Working data >>
• • • • •

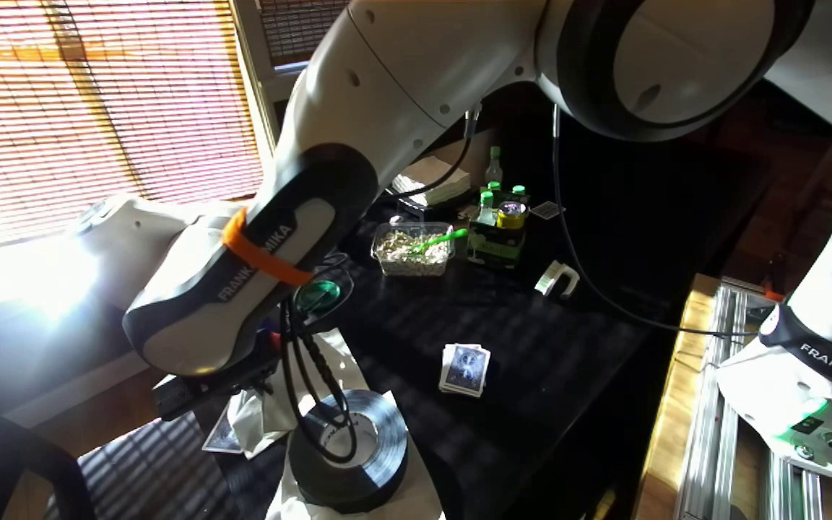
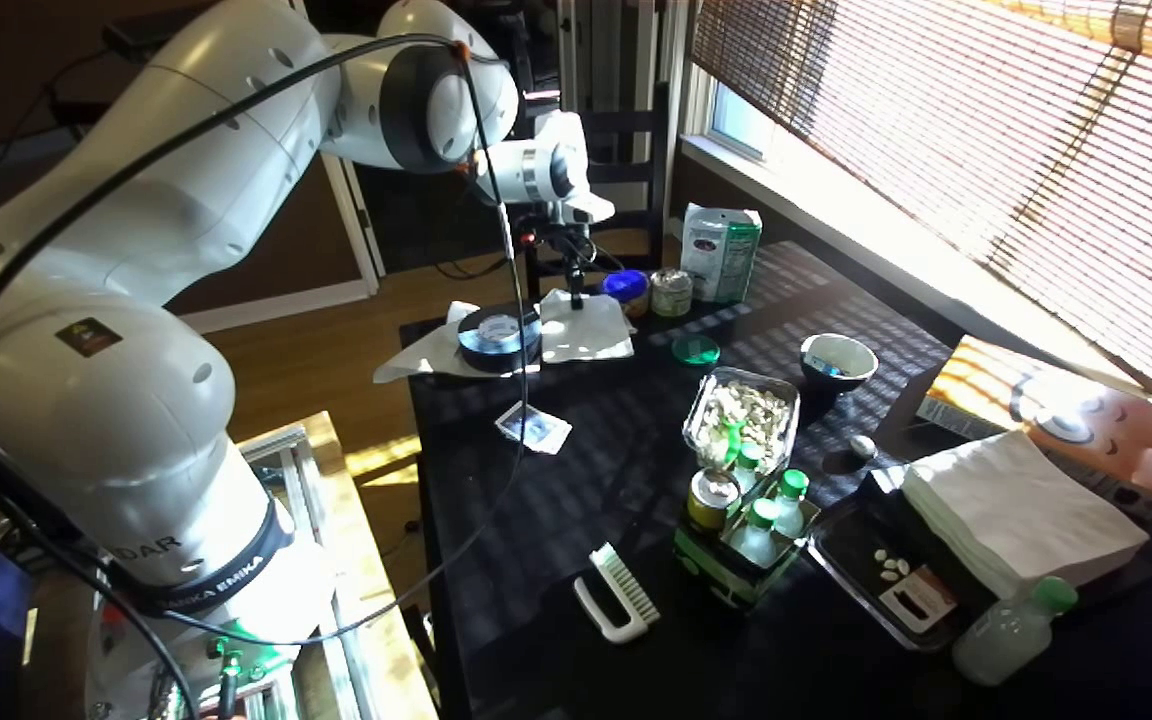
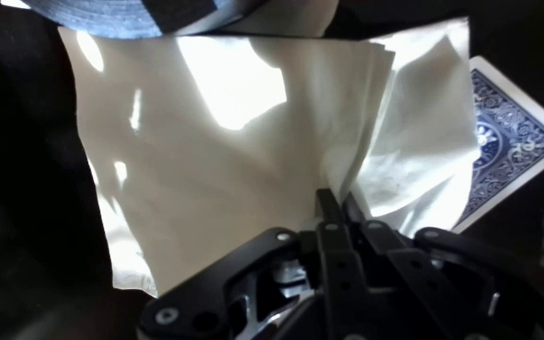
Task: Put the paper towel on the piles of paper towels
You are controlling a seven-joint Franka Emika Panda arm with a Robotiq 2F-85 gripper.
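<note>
The paper towel (image 3: 196, 156) is a pale beige-white sheet, creased into folds at its right part in the wrist view. It lies at the table's edge beside the tape roll in an exterior view (image 2: 591, 335), and part of it shows below the arm in an exterior view (image 1: 261, 422). My gripper (image 3: 338, 203) is shut on a fold of the towel, which rises between the fingertips. The gripper also points down onto the towel in an exterior view (image 2: 577, 300). The pile of paper towels (image 2: 1026, 510) is a whitish stack at the far end, partly behind the arm in an exterior view (image 1: 434, 177).
A tape roll (image 2: 498, 338) sits on another pale sheet beside the towel. A playing card (image 3: 508, 137) touches the towel's side. Cards (image 2: 533, 428), a food container (image 2: 746, 420), a bottle carrier (image 2: 736, 560), a brush (image 2: 616, 600), a bowl (image 2: 838, 362) and a black tray (image 2: 856, 550) are on the table.
</note>
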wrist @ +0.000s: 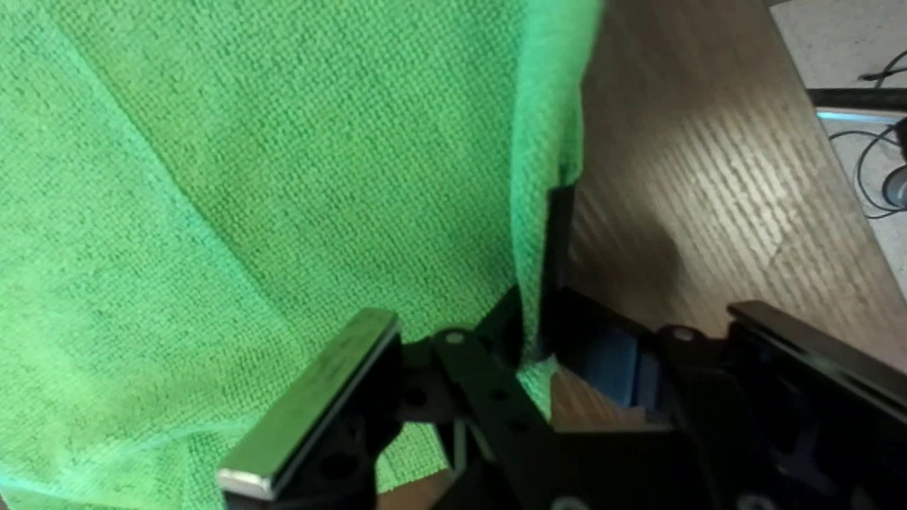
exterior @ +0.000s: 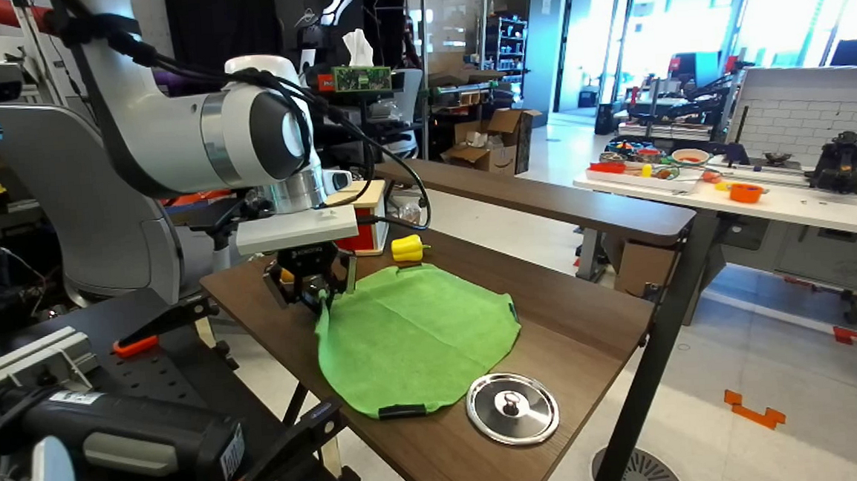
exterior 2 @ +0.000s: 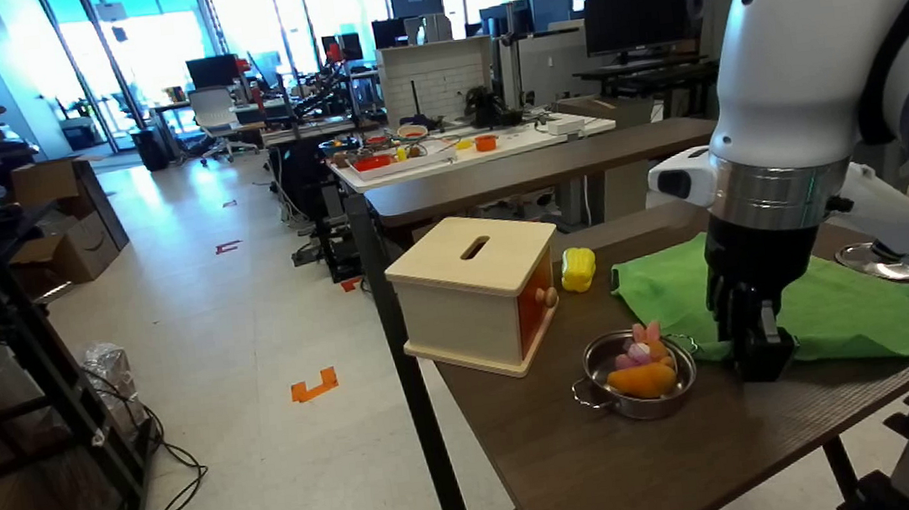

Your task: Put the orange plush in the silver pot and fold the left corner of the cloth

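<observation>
Now the gripper [wrist: 536,329] pinches the green cloth [exterior: 419,338] at its edge; the orange plush [exterior 2: 643,381] sits in the silver pot [exterior 2: 656,409]

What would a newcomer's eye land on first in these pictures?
Probably the bright green cloth spread over the brown table, its edge pinched in the gripper. Next, the orange plush inside the silver pot, near the wooden box. A shiny lid lies beside the cloth, on the side away from the pot.

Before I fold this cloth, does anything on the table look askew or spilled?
Nothing spilled or damaged stands out. Only the green fabric cloth looks askew: its edge is pinched up in the black gripper, consistent with folding.
</observation>
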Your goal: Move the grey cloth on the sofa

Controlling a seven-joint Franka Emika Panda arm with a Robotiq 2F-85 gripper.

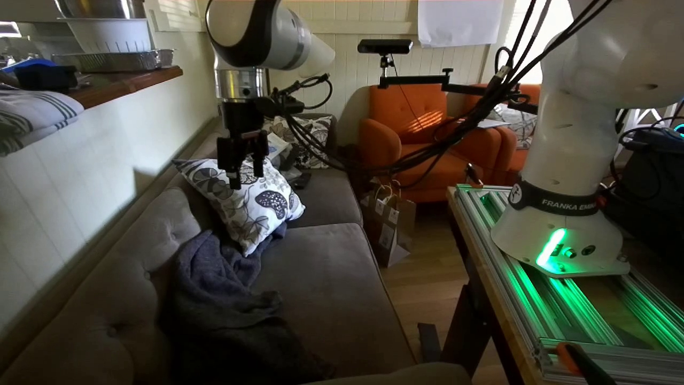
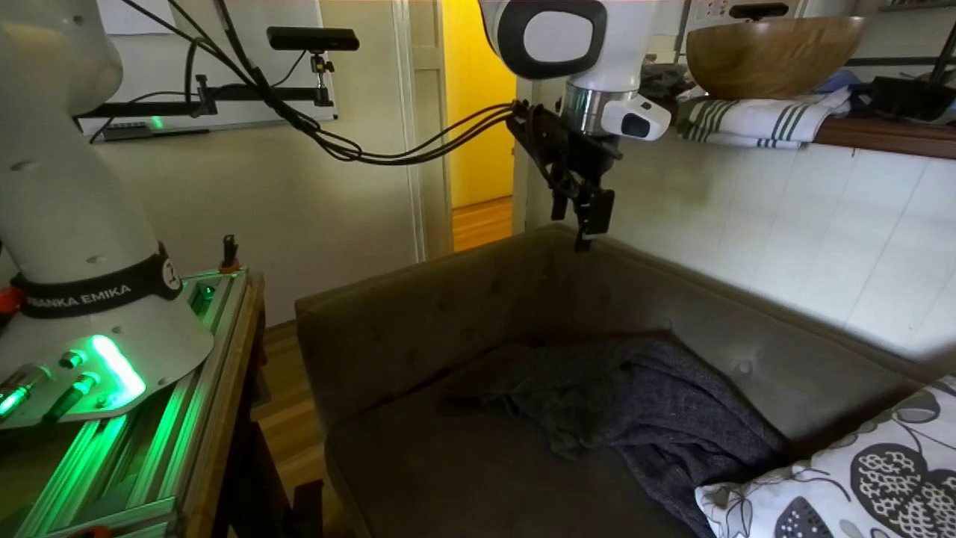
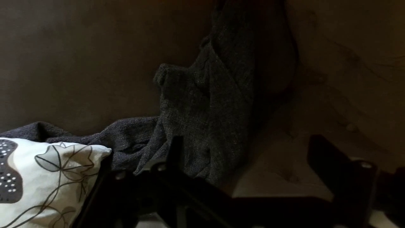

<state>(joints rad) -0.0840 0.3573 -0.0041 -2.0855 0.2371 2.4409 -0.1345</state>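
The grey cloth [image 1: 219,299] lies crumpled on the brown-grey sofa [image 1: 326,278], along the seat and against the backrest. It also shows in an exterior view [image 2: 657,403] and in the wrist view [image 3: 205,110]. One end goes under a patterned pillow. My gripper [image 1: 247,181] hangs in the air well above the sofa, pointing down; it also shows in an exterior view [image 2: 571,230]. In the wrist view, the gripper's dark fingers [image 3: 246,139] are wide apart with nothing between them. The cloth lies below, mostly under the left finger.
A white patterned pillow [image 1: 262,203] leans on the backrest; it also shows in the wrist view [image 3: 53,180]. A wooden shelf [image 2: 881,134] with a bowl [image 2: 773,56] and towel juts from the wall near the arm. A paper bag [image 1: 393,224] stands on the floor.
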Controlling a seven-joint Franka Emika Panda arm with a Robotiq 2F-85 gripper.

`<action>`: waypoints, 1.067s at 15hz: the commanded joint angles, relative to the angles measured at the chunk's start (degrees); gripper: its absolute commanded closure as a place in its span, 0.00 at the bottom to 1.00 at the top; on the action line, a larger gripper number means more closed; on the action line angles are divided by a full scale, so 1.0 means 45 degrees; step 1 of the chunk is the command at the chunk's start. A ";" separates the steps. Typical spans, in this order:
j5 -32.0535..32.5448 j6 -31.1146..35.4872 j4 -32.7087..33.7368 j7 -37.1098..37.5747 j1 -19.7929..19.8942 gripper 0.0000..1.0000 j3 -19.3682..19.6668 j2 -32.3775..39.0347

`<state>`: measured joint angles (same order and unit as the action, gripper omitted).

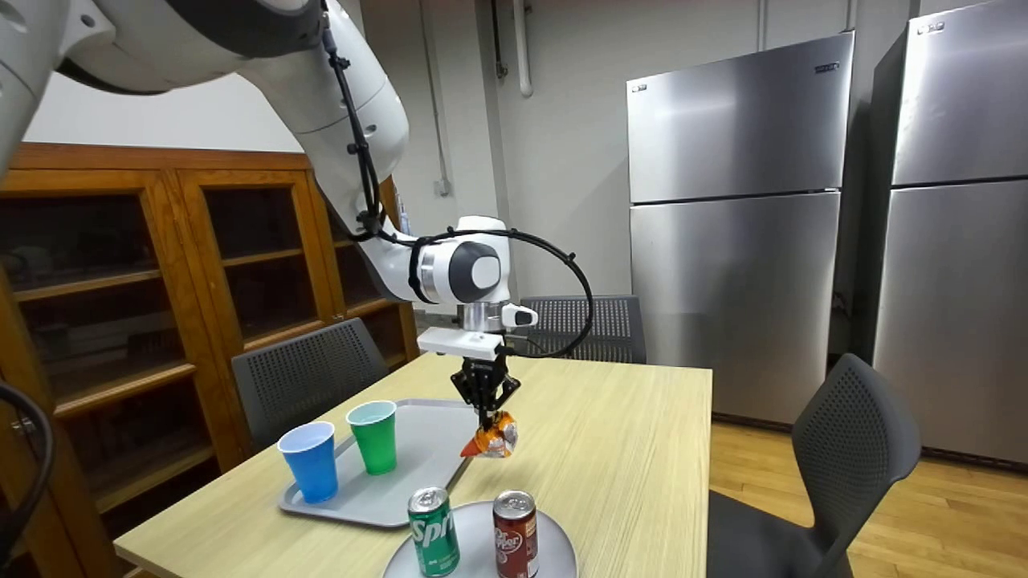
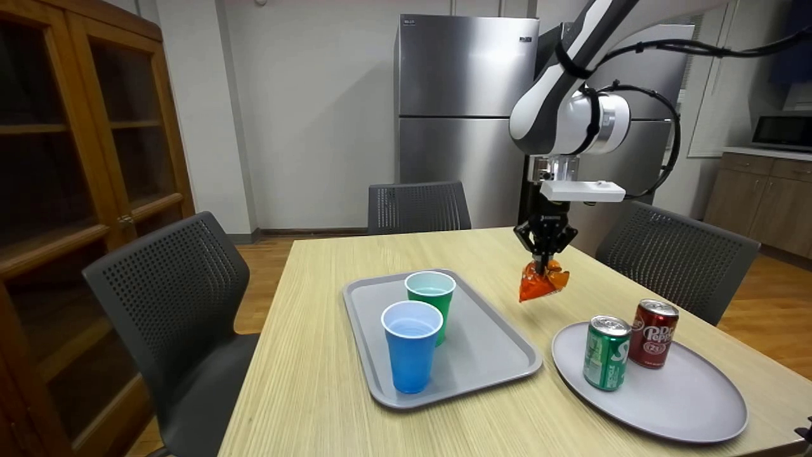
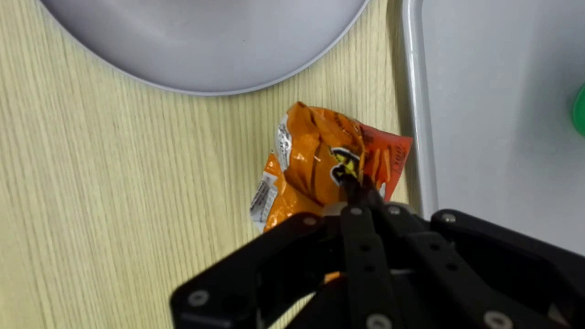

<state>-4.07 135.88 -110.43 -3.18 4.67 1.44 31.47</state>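
Note:
My gripper [image 1: 486, 417] points down and is shut on an orange and red snack bag [image 1: 495, 438]. In an exterior view the gripper [image 2: 541, 263] holds the bag [image 2: 539, 284] just above the wooden table, beside the grey tray [image 2: 482, 339] and beyond the round grey plate [image 2: 688, 403]. In the wrist view the fingertips [image 3: 361, 185] pinch the crumpled bag [image 3: 311, 160]; the plate [image 3: 219, 50] lies above it and the tray [image 3: 480, 91] to the right. A blue cup [image 2: 411, 358] and a green cup [image 2: 439, 311] stand upright on the tray.
A green Sprite can [image 2: 607, 355] and a dark red Dr Pepper can [image 2: 652, 336] stand on the plate. Dark chairs [image 1: 309, 381] [image 1: 586, 329] [image 1: 855, 425] surround the table [image 1: 634, 433]. A wooden glass-door cabinet [image 1: 185, 321] and steel refrigerators [image 1: 735, 297] stand behind.

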 commanded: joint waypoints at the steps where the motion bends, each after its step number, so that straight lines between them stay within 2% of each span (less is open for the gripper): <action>1: -0.0296 -0.0167 0.0997 -0.0028 0.0216 1.00 -0.0135 0.0906; 9: -0.0312 -0.0256 0.1985 0.0032 0.0333 1.00 -0.0118 0.1939; 10: -0.0259 -0.0375 0.1971 0.0017 0.0294 0.74 -0.0127 0.1873; 12: -0.0115 -0.0371 0.1726 0.0007 0.0175 0.66 -0.0102 0.1622; 16: -0.0208 -0.0348 0.1255 -0.0053 0.0144 0.37 -0.0228 0.1074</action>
<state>-4.67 135.89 -103.27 -3.19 5.18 1.19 39.15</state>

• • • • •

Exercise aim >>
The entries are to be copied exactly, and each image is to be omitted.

Exercise result >>
Task: Put the paper towel on the piles of paper towels
You are controlling a seven-joint Franka Emika Panda arm with a Robotiq 2F-85 gripper.
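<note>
The paper towel (image 3: 196, 156) is a pale beige-white sheet, creased into folds at its right part in the wrist view. It lies at the table's edge beside the tape roll in an exterior view (image 2: 591, 335), and part of it shows below the arm in an exterior view (image 1: 261, 422). My gripper (image 3: 338, 203) is shut on a fold of the towel, which rises between the fingertips. The gripper also points down onto the towel in an exterior view (image 2: 577, 300). The pile of paper towels (image 2: 1026, 510) is a whitish stack at the far end, partly behind the arm in an exterior view (image 1: 434, 177).
A tape roll (image 2: 498, 338) sits on another pale sheet beside the towel. A playing card (image 3: 508, 137) touches the towel's side. Cards (image 2: 533, 428), a food container (image 2: 746, 420), a bottle carrier (image 2: 736, 560), a brush (image 2: 616, 600), a bowl (image 2: 838, 362) and a black tray (image 2: 856, 550) are on the table.
</note>
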wrist @ +0.000s: 
exterior @ +0.000s: 
exterior 2 @ +0.000s: 

Your task: Put the orange plush in the silver pot and fold the left corner of the cloth

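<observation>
Now the gripper [wrist: 536,329] pinches the green cloth [exterior: 419,338] at its edge; the orange plush [exterior 2: 643,381] sits in the silver pot [exterior 2: 656,409]

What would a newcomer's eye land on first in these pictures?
Probably the bright green cloth spread over the brown table, its edge pinched in the gripper. Next, the orange plush inside the silver pot, near the wooden box. A shiny lid lies beside the cloth, on the side away from the pot.

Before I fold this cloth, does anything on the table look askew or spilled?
Nothing spilled or damaged stands out. Only the green fabric cloth looks askew: its edge is pinched up in the black gripper, consistent with folding.
</observation>
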Your goal: Move the grey cloth on the sofa

Controlling a seven-joint Franka Emika Panda arm with a Robotiq 2F-85 gripper.


<state>(joints rad) -0.0840 0.3573 -0.0041 -2.0855 0.2371 2.4409 -0.1345</state>
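The grey cloth [image 1: 219,299] lies crumpled on the brown-grey sofa [image 1: 326,278], along the seat and against the backrest. It also shows in an exterior view [image 2: 657,403] and in the wrist view [image 3: 205,110]. One end goes under a patterned pillow. My gripper [image 1: 247,181] hangs in the air well above the sofa, pointing down; it also shows in an exterior view [image 2: 571,230]. In the wrist view, the gripper's dark fingers [image 3: 246,139] are wide apart with nothing between them. The cloth lies below, mostly under the left finger.
A white patterned pillow [image 1: 262,203] leans on the backrest; it also shows in the wrist view [image 3: 53,180]. A wooden shelf [image 2: 881,134] with a bowl [image 2: 773,56] and towel juts from the wall near the arm. A paper bag [image 1: 393,224] stands on the floor.
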Controlling a seven-joint Franka Emika Panda arm with a Robotiq 2F-85 gripper.

`<action>`: waypoints, 1.067s at 15hz: the commanded joint angles, relative to the angles measured at the chunk's start (degrees); gripper: its absolute commanded closure as a place in its span, 0.00 at the bottom to 1.00 at the top; on the action line, a larger gripper number means more closed; on the action line angles are divided by a full scale, so 1.0 means 45 degrees; step 1 of the chunk is the command at the chunk's start. A ";" separates the steps. Typical spans, in this order:
j5 -32.0535..32.5448 j6 -31.1146..35.4872 j4 -32.7087..33.7368 j7 -37.1098..37.5747 j1 -19.7929..19.8942 gripper 0.0000..1.0000 j3 -19.3682..19.6668 j2 -32.3775..39.0347

`<state>`: measured joint angles (same order and unit as the action, gripper omitted).


<state>-4.07 135.88 -110.43 -3.18 4.67 1.44 31.47</state>
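Note:
My gripper [image 1: 486, 417] points down and is shut on an orange and red snack bag [image 1: 495, 438]. In an exterior view the gripper [image 2: 541, 263] holds the bag [image 2: 539, 284] just above the wooden table, beside the grey tray [image 2: 482, 339] and beyond the round grey plate [image 2: 688, 403]. In the wrist view the fingertips [image 3: 361, 185] pinch the crumpled bag [image 3: 311, 160]; the plate [image 3: 219, 50] lies above it and the tray [image 3: 480, 91] to the right. A blue cup [image 2: 411, 358] and a green cup [image 2: 439, 311] stand upright on the tray.
A green Sprite can [image 2: 607, 355] and a dark red Dr Pepper can [image 2: 652, 336] stand on the plate. Dark chairs [image 1: 309, 381] [image 1: 586, 329] [image 1: 855, 425] surround the table [image 1: 634, 433]. A wooden glass-door cabinet [image 1: 185, 321] and steel refrigerators [image 1: 735, 297] stand behind.
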
 commanded: joint waypoints at the steps where the motion bends, each after its step number, so that straight lines between them stay within 2% of each span (less is open for the gripper): <action>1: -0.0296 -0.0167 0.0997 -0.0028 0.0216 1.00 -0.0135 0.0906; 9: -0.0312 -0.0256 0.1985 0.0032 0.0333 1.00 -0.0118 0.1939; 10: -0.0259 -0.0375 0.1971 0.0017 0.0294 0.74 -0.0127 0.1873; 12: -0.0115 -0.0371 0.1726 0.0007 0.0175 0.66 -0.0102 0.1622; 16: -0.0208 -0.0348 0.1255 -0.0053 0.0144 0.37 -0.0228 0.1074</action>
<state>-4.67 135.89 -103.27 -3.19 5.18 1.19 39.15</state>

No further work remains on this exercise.